Era una vez una persona loba. No una persona de mal gusto ni una persona vulgar ni una persona ordinaria: una persona que perseguía, sin fortuna, la elegancia. El clasismo era una realidad innegable en aquel tiempo, sí, sería insensato negar que la gente de la élite miraba de reojo a los intrusos que incrustaban fuentes de piedra en medio de la sala, comían caviares sobre patacones dulces y dejaban escapar sobrepronunciados terminachos en inglés en cualquier conversación de segunda para pertenecer al grupo de los mejores, pero esto no era clasismo, no, esto no tenía nada que ver con pensar que hasta en el cielo hay jerarquías, esta era una persona loba que lo había tenido todo desde el principio –una educación elitista, una familia que sabía combinar los colores, un depurado sentido del ridículo– por el hecho simple de haber venido al mundo. Sabía elegir la cosecha de los vinos en los restaurantes. Conocía bien a los nietos de un presidente malísimo. Leía en la cama a aquel milagroso novelista húngaro que había muerto cuando nadie lo leía.

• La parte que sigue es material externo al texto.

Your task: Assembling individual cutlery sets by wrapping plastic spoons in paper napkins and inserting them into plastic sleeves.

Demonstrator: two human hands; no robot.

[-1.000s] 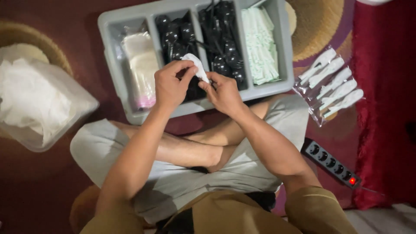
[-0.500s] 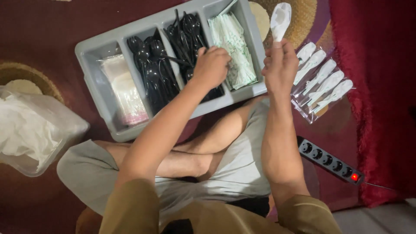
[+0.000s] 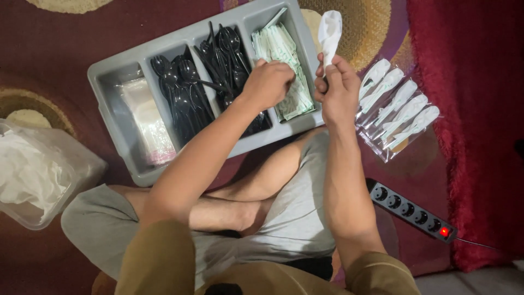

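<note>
Scanning from nine o'clock: I saw a clear plastic tub (image 3: 41,175) of white crumpled material on the dark red rug (image 3: 65,60).
Tray: a grey divided tray (image 3: 109,76) lay toward twelve o'clock; its far-left compartment held clear sleeves (image 3: 146,117), the two middle ones black plastic cutlery (image 3: 191,93), the right one green-and-white sachets (image 3: 281,46).
Left hand: my left hand (image 3: 268,83) was curled, knuckles up, over the sachet compartment, touching the sachets; I could not tell whether the fingers had closed on one.
Right hand: my right hand (image 3: 337,93) was closed around the lower end of a white wrapped bundle (image 3: 329,30), held upright at about one o'clock, just past the tray's right wall.
Done: five sealed clear packets (image 3: 397,106), each with a white wrapped piece inside, lay in a row at two to three o'clock.
Left: I judged much remained, since the cutlery and sachet compartments were well stocked.
Far right: a black power strip (image 3: 412,213) with a lit red switch sat at four o'clock.
</note>
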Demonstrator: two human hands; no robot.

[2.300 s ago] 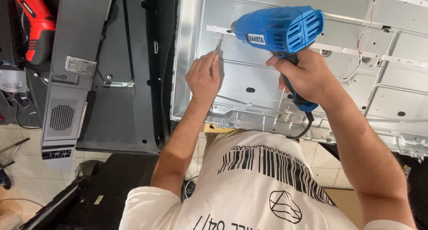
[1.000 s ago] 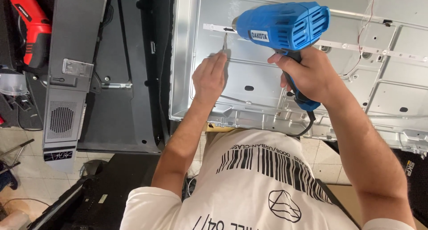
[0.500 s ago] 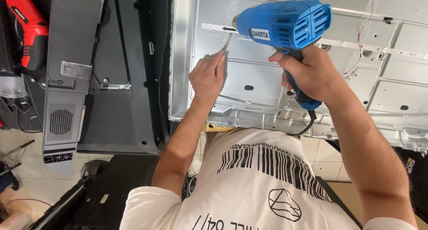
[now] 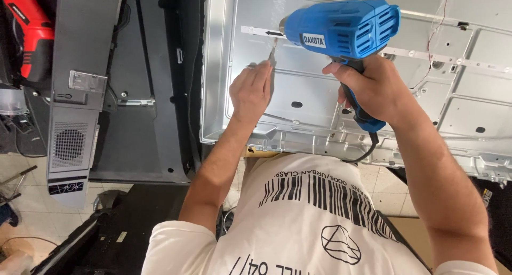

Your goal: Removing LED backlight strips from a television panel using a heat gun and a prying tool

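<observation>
Head: 1 heat gun (image 4: 341, 27), 2 hands.

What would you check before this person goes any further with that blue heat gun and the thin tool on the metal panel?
1. Right hand firmly grips the blue heat gun: ok.
2. Nozzle aimed at the white strip: ok.
3. Left hand holds the thin tool by the strip: ok.
4. Fingers away from the nozzle: not ok, close.
5. Cord free of snags: cannot tell.
6. Gun switched on: cannot tell.
</observation>
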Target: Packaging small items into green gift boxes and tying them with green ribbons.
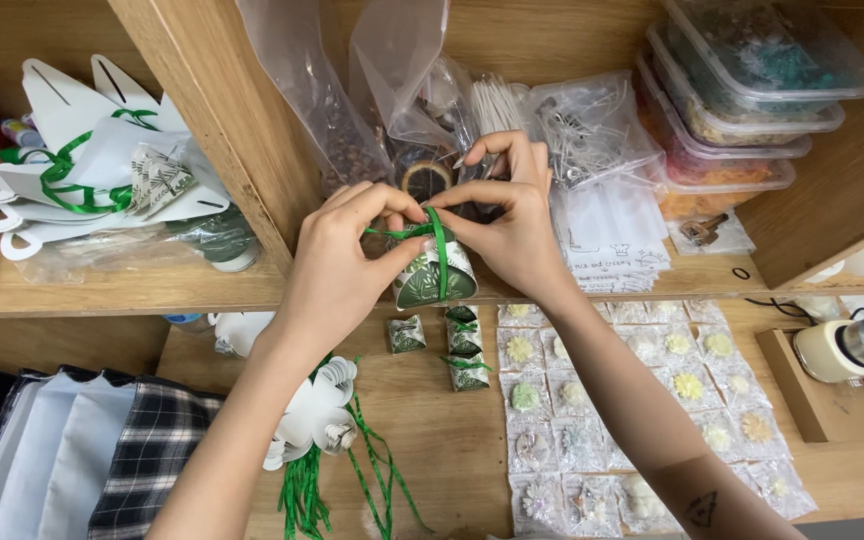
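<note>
Both hands pinch a thin green ribbon [436, 240] over a small green-and-white leaf-printed paper gift box [433, 277], held in the air just in front of the wooden shelf edge [122, 290], above the wooden surface [442, 440]. The left hand [337, 265] grips the ribbon's left end between thumb and forefinger and steadies the box; the right hand [512, 220] pinches the ribbon at the top.

The likely risk is the ribbon sliding off the box's curved top if the pull is uneven, or the light paper box crushing under the thumb. A dropped box could land among the three finished small boxes [457, 345] or the rows of clear packets with pale flower shapes [632, 400] below.

On the shelf, stacked clear plastic lidded tubs [752, 80] hold small coloured pieces, teal on top and orange lower; I cannot tell what they are. Clear plastic bags [592, 125] hold small metal parts and white sticks. Flat white box blanks [72, 150] lie to the left, tied with green ribbon.
</note>
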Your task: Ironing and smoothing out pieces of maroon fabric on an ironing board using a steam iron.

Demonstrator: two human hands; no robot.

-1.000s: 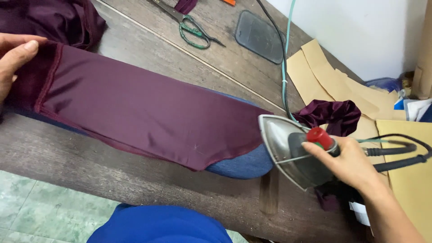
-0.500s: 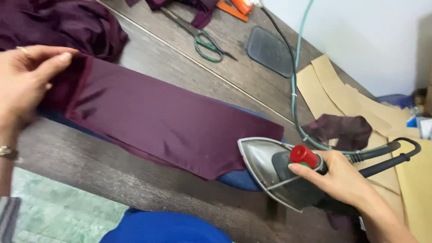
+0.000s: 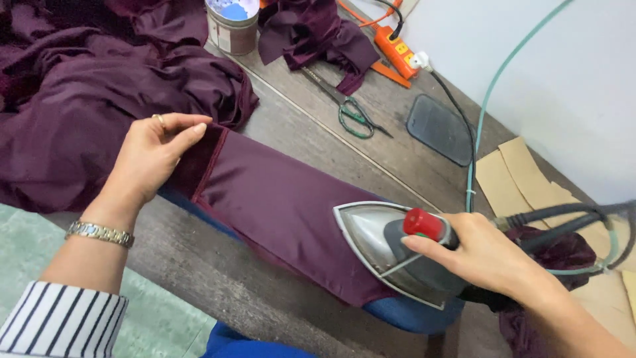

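Observation:
My right hand [image 3: 487,255] grips the dark handle of a silver steam iron [image 3: 387,245] with a red knob, its soleplate resting on a strip of maroon fabric [image 3: 278,205]. The strip lies stretched over a narrow blue padded board [image 3: 411,315] on the wooden table [image 3: 199,278]. At the strip's left end my left hand [image 3: 149,156] pinches the fabric edge and holds it taut. A ring and a metal bracelet show on that hand.
A heap of maroon cloth [image 3: 79,93] fills the far left. Green-handled scissors [image 3: 351,116], a grey mat [image 3: 440,129], a tin can [image 3: 232,23], an orange power strip [image 3: 397,50], tan paper pieces [image 3: 523,182] and the iron's green cord [image 3: 477,146] lie behind.
The iron has slid leftward from the strip's right end onto the maroon fabric. My left hand keeps its pinch on the left edge while the view shifted left.

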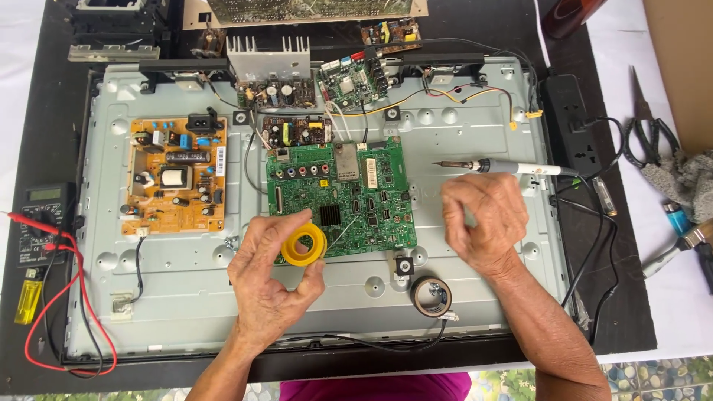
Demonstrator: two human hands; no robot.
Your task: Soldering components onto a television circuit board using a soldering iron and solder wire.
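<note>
L hand point(271, 286) grip pinching yellow tape roll point(303, 244) just above green main board point(343, 197), R hand point(481, 221) grip pressed together w/ nothing visible in it; risk: soldering iron point(490, 166) lying just beyond R grip could burn knuckles/tape.

A dark tabletop point(639, 312) is carrying the grey metal back panel of a flat screen point(475, 260), with a black multimeter point(41, 223) and yellow lighter point(28, 301) lying at its left, a black power strip point(575, 126), scissors point(648, 122) and grey rag point(687, 178) sitting at its right.
</note>
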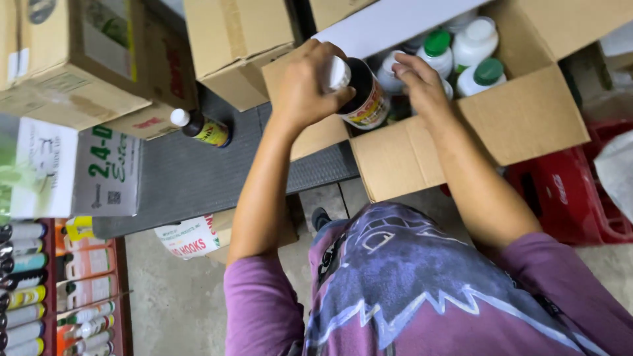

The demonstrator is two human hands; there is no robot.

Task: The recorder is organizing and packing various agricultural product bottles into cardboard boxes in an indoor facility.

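Note:
My left hand (304, 86) grips a dark brown bottle (361, 92) with a white cap and a red and yellow label, held tilted over the near edge of an open cardboard box (461, 142). My right hand (419, 82) reaches into that box, its fingers down among several white bottles with green and white caps (476, 56). What the right fingers touch is partly hidden by the held bottle. A second brown bottle (204, 128) lies on its side on the grey surface (191, 175) to the left.
Closed cardboard boxes (72, 59) are stacked at the left and the top. A red plastic crate (567, 191) stands at the right. A rack of small tubes and bottles (39, 290) fills the lower left. A white carton (191, 236) lies on the concrete floor.

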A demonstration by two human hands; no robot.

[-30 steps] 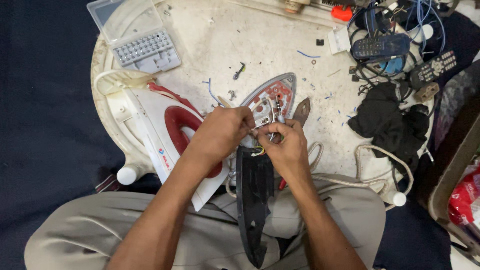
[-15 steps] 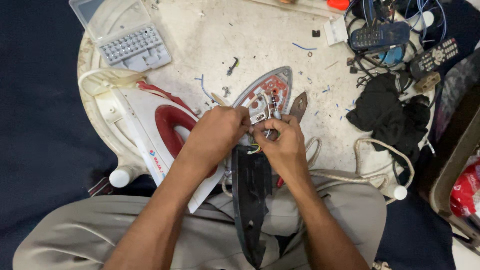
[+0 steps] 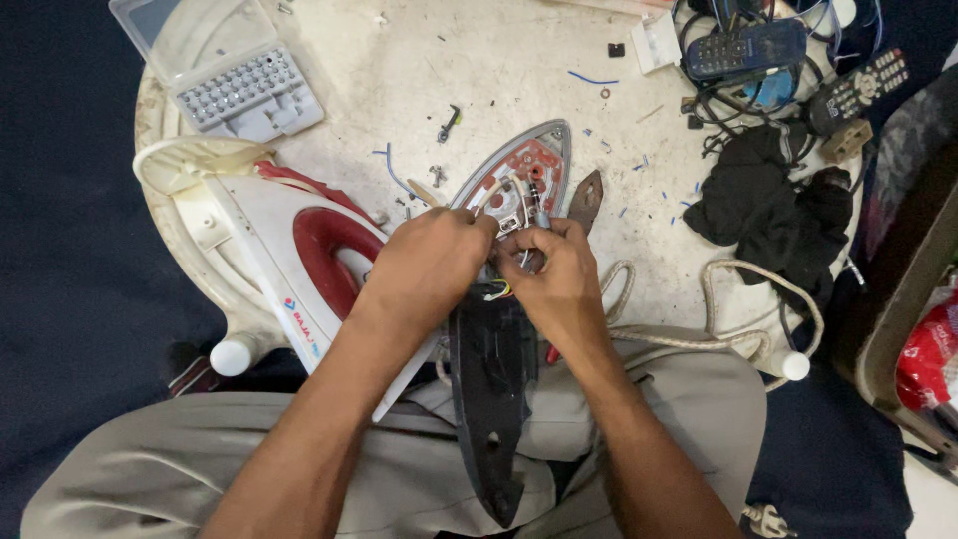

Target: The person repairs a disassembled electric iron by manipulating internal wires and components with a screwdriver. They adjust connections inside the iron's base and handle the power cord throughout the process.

Pero era una persona loba. Por supuesto: lanzaba ironías sobre aquellos perritos que menean la cabeza al son de los taxis bogotanos, citaba el rubí (¿o es un pequeño diamante?) que el cacique Diomedes Díaz se mandó a encajar en su blanquísima dentadura (¿sería mucho pedirle a los medios de comunicación que celebraran un poco menos su perturbador regreso al mundo del espectáculo?) como el mejor ejemplo de una elegancia fallida, se burlaba sin piedad de aquella pareja rumana que le puso a su primer hijo Lucian Yahoo para darle las gracias al buscador de internet por haberlos presentado, pero no se daba cuenta de que pertenecía a un jet set lamentable que simulaba costas azules en donde sólo quedaban cartagenas en emergencia sanitaria, páginas sociales en donde sólo había álbumes de fotos, tendencias izquierdosas en donde sólo podía verse una pasión extraordinaria por los carros convertibles.
Le gustaba decir en las fiestas que el lobo era el hortero de los españoles, el naco de los mexicanos, el cholero de los salvadoreños, el grasa de los argentinos, el indio de los hondureños, el niche de los venezolanos (quién iba creer, se decía, que los venezolanos notaran la diferencia) sin darse cuenta de que a nadie le queda bien vanagloriarse de los viajes que ha hecho por el mundo, declararse experto en las culturas que ha pisado en vacaciones, presentarse como un tipo que sí sabe que en el primer mundo ya nadie mira a nadie por encima del hombro. A duras penas habría aceptado, mientras se reía de esos edificios con espejos verdes de ventanas o de esos carros con el letrero "cuidado: bebé a bordo", que la lobería trasciende los estratos sociales. No habría podido explicar que se usa el adjetivo "lobo" cuando una cosa aúlla sin ser un animal peligroso. Ignoraría hasta el final que ser lobo es, en resumidas cuentas, pretender la distinción por el camino errado: la originalidad que ha obligado a ciertas personas a poner una pequeña venus de milo en la sala de la casa.
La única manera de no ser lobo, decía Confucio, es ser como uno es: olvidarse de la conquista imposible de una personalidad ajena, ganarse la singularidad sin buscarla, alcanzar la discreción que el poeta Ángel Marcel defiende tanto. Pero no, él nunca lo sospechó. Él se fue de vacaciones a Tailandia "ahora que está tan barato" (sólo un paréntesis más: su problema siempre fue, en el fondo, sentirse menos que los otros) y todo parece indicar que no volverá jamás al seno de esta aristocracia de mentiras que no pudo enseñarle que lo más lobo del mundo es ser aristócrata en un país que tiene hambre, tiene miedo y paga sus viajes con tarjetas de crédito.